Docker/Kubernetes + Gunicorn/Celery - Multiple Workers vs Replicas?

rtindru picture rtindru · Jul 31, 2018 · Viewed 7.1k times · Source

I was wondering what the correct approach to deploying a containerized Django app using gunicorn & celery was.

Specifically, each of these processes has a built-in way of scaling vertically, using workers for gunicorn and concurrency for celery. And then there is the Kubernetes approach to scaling using replicas

There is also this notion of setting workers equal to some function of the CPUs. Gunicorn recommends

2-4 workers per core

However, I am confused what this translates to on K8s where CPU is a divisible shared resource - unless I use resoureceQuotas.

I want to understand what the Best Practice is. There are three options I can think of:

  • Have single workers for gunicorn and a concurrency of 1 for celery, and scale them using the replicas? (horizontal scaling)
  • Have gunicorn & celery run in a single replica deployment with internal scaling (vertical scaling). This would mean setting fairly high values of workers & concurrency respectively.
  • A mixed approach between 1 and 2, where we run gunicorn and celery with a small value for workers & concurrency, (say 2), and then use K8s Deployment replicas to scale horizontally.

There are some questions on SO around this, but none offer an in-depth/thoughtful answer. Would appreciate if someone can share their experience.

Note: We use the default worker_class sync for Gunicorn

Answer

stacksonstacks picture stacksonstacks · Aug 16, 2018

These technologies aren't as similar as they initially seem. They address different portions of the application stack and are actually complementary.
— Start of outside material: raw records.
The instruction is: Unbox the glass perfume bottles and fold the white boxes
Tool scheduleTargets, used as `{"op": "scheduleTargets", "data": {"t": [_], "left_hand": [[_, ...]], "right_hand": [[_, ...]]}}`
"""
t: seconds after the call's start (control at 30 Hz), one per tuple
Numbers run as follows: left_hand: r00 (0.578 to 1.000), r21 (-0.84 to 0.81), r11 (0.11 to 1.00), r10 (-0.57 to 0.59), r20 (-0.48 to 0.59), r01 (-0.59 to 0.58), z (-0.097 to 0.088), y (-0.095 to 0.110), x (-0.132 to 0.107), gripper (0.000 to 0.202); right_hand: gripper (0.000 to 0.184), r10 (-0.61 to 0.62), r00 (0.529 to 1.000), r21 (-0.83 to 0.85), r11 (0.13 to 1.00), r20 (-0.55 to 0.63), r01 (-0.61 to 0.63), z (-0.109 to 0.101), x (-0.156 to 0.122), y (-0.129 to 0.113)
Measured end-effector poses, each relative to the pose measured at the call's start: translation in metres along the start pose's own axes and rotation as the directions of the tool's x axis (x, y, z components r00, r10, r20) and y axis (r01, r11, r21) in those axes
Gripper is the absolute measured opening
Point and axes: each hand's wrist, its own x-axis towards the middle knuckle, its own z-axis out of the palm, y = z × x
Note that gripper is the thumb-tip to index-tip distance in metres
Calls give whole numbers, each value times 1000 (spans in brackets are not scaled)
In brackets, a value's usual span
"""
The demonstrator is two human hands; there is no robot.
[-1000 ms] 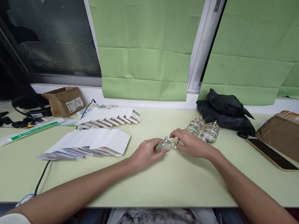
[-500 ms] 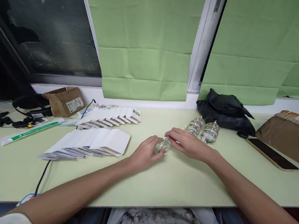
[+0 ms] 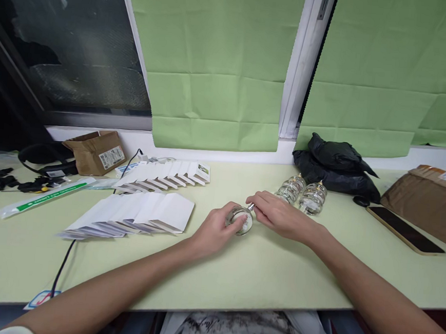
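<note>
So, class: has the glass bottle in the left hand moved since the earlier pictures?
Yes: against the front row of white boxes, the glass bottle has shifted slightly left, toward them, and tilted.

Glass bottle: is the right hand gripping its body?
No, the left hand grips the glass bottle's round body; the right hand is at its neck.

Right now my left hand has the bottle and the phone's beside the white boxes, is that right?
No, the phone lies beside the right-hand brown box, as the head view shows; your left hand does have the bottle.
</note>
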Motion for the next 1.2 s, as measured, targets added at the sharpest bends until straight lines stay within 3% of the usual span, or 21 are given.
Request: {"op": "scheduleTargets", "data": {"t": [0.17, 0.33, 0.53, 0.7, 0.83, 0.97, 1.07, 1.2], "left_hand": [[999, -74, 997, 1, 44, 2, -3, -1, 2, 31], [998, -178, 984, -14, 68, 26, -3, 2, 5, 35], [999, -177, 984, -7, 47, 15, -8, 6, 7, 36], [999, -143, 990, 8, 52, 0, -8, 0, 0, 36], [1000, -109, 994, 14, 22, -11, -6, -10, 1, 37], [1000, -73, 997, -19, -19, 18, -8, -18, 6, 40], [999, -49, 998, -49, -14, 48, -9, -22, 8, 43], [998, -51, 996, -68, -11, 67, -10, -25, 10, 44]], "right_hand": [[11, -39, 999, -177, 983, 5, 40, 3, 1, -2], [4, -39, 999, -413, 910, -8, 32, 8, 4, -5], [3, -24, 999, -511, 860, -26, 7, 4, 9, -7], [15, 107, 987, -375, 916, -119, -145, -12, 5, 9], [17, 160, 985, -148, 975, -63, -168, -18, -3, 22], [18, 281, 959, -12, 959, -38, -282, -24, -11, 29], [14, 328, 944, 63, 942, 44, -331, -30, -17, 30], [7, 294, 928, 134, 935, 231, -329, -29, -25, 29]]}}
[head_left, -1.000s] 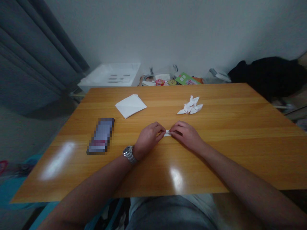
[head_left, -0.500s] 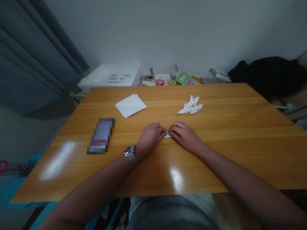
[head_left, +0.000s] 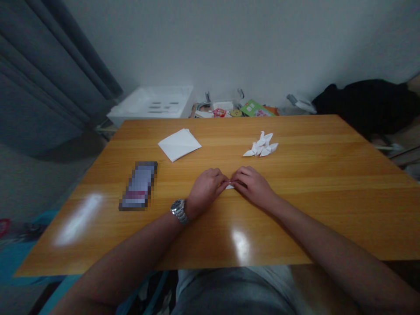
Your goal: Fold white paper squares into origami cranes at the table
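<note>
Between my two hands is a small folded piece of white paper (head_left: 230,187), mostly covered by fingers. My left hand (head_left: 206,188), with a metal watch (head_left: 179,211) at its wrist, pinches the paper's left side. From the right, my right hand (head_left: 254,186) pinches the same paper, its fingertips almost meeting the left ones. Both hands rest low over the wooden table (head_left: 311,175). Beyond the right hand lies a cluster of folded white paper cranes (head_left: 262,145). A stack of white paper sheets (head_left: 179,145) lies past my left hand.
A phone (head_left: 139,186), blurred out, lies left of my left arm. Behind the table's far edge are a white plastic tray (head_left: 157,98), a green packet (head_left: 256,108) and a red packet (head_left: 219,112). Dark cloth (head_left: 367,105) is heaped at the right; a grey curtain (head_left: 42,78) hangs left.
Hardly anything differs. The fingertips have drawn slightly closer together over the small paper, and a little less of it shows.
</note>
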A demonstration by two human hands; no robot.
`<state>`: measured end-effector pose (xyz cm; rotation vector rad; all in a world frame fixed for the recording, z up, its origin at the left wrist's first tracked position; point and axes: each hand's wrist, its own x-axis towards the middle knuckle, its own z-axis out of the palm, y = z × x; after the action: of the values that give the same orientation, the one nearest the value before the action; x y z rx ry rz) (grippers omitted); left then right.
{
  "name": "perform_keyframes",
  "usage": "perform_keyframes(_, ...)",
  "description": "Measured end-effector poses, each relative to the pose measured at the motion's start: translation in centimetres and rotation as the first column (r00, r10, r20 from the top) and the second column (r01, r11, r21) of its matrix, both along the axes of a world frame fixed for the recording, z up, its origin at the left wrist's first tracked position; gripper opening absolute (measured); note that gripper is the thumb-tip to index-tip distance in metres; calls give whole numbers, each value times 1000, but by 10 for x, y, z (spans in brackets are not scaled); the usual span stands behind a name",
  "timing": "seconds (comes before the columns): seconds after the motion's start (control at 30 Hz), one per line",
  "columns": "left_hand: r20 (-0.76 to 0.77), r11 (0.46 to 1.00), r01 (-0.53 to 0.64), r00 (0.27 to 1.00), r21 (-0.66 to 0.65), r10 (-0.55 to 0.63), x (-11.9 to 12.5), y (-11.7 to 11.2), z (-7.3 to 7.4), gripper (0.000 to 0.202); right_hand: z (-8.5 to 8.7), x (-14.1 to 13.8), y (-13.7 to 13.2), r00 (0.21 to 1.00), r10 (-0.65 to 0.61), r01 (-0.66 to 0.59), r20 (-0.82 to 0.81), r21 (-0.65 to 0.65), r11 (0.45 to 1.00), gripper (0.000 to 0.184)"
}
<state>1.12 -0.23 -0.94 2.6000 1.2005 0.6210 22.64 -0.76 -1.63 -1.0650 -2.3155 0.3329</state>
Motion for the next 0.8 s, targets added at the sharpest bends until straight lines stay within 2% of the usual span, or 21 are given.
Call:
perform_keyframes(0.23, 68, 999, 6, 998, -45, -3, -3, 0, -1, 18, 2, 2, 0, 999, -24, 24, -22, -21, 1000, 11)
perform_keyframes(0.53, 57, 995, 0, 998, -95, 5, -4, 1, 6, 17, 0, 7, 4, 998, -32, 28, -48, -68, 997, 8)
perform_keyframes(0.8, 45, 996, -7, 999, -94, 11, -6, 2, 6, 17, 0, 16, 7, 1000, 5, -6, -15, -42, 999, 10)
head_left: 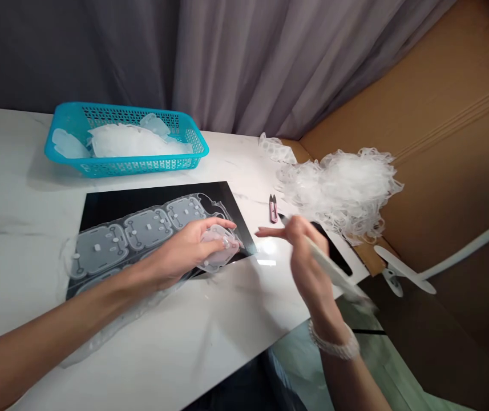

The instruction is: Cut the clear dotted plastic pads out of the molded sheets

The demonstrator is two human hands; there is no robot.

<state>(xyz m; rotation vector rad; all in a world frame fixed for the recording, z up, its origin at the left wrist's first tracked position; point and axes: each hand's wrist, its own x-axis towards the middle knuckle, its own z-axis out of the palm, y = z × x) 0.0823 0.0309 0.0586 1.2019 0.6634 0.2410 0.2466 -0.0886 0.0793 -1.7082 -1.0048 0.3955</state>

Gunicorn is for scaling web request concurrency, while celery should be thought of as a worker queue. We'll get to kubernetes soon.


Gunicorn

Web request concurrency is primarily limited by network I/O or "I/O bound". These types of tasks can be scaled using cooperative scheduling provided by threads. If you find request concurrency is limiting your application, increasing gunicorn worker threads may well be the place to start.


Celery

Heavy lifting tasks e.g. compress an image, run some ML algo, are "CPU bound" tasks. They can't benefit from threading as much as more CPUs. These tasks should be offloaded and parallelized by celery workers.


Kubernetes

Where Kubernetes comes in handy is by providing out-of-the-box horizontal scalability and fault tolerance.

Architecturally, I'd use two separate k8s deployments to represent the different scalablity concerns of your application. One deployment for the Django app and another for the celery workers. This allows you to independently scale request throughput vs. processing power.

I run celery workers pinned to a single core per container (-c 1) this vastly simplifies debugging and adheres to Docker's "one process per container" mantra. It also gives you the added benefit of predictability, as you can scale the processing power on a per-core basis by incrementing the replica count.

Scaling the Django app deployment is where you'll need to DYOR to find the best settings for your particular application. Again stick to using --workers 1 so there is a single process per container but you should experiment with --threads to find the best solution. Again leave horizontal scaling to Kubernetes by simply changing the replica count.

HTH It's definitely something I had to wrap my head around when working on similar projects.